(Directions): What you return should be the lines of the data containing "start", each in full.

(Recorded data):
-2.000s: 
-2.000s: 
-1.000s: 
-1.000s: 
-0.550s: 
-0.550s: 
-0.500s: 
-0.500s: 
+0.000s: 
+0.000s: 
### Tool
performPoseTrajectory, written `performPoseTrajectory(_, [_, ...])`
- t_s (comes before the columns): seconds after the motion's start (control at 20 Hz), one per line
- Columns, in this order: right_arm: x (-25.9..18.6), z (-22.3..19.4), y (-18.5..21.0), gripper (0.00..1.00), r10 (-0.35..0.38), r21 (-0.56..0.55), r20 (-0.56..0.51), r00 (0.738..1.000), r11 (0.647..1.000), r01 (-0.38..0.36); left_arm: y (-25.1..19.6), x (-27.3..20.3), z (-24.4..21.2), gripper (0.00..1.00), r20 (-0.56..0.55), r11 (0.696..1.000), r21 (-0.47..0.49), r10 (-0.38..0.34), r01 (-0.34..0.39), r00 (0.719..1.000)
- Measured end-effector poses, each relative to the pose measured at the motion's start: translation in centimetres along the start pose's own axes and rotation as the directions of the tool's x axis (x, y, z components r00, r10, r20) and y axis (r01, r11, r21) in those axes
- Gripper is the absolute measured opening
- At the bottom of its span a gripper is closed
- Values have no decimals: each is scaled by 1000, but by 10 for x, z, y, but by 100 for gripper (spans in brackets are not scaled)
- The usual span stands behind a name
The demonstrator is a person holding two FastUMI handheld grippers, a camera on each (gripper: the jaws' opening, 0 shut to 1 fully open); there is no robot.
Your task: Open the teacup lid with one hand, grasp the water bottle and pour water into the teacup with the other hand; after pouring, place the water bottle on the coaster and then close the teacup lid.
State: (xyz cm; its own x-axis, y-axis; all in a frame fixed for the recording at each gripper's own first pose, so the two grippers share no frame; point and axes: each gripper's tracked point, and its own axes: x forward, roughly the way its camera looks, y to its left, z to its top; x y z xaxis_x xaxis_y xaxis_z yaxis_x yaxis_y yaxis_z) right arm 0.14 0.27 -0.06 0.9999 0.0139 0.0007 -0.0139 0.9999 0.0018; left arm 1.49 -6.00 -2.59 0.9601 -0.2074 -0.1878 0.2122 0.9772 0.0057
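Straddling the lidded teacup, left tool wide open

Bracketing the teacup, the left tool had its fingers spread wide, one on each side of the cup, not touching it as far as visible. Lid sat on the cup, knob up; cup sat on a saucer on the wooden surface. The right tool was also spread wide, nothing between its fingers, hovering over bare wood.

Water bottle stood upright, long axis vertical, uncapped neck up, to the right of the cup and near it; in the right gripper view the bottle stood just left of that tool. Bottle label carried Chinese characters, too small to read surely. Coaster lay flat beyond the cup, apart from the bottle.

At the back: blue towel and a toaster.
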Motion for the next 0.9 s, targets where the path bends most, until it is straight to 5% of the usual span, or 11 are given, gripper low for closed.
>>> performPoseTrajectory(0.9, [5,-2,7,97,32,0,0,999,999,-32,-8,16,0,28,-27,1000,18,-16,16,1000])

(Response to this task):
- t_s (comes before the columns): seconds after the motion's start (control at 20 Hz), one per line
- Measured end-effector poses, each relative to the pose measured at the motion's start: translation in centimetres along the start pose's own axes and rotation as the directions of the tool's x axis (x, y, z components r00, r10, r20) and y axis (r01, r11, r21) in those axes

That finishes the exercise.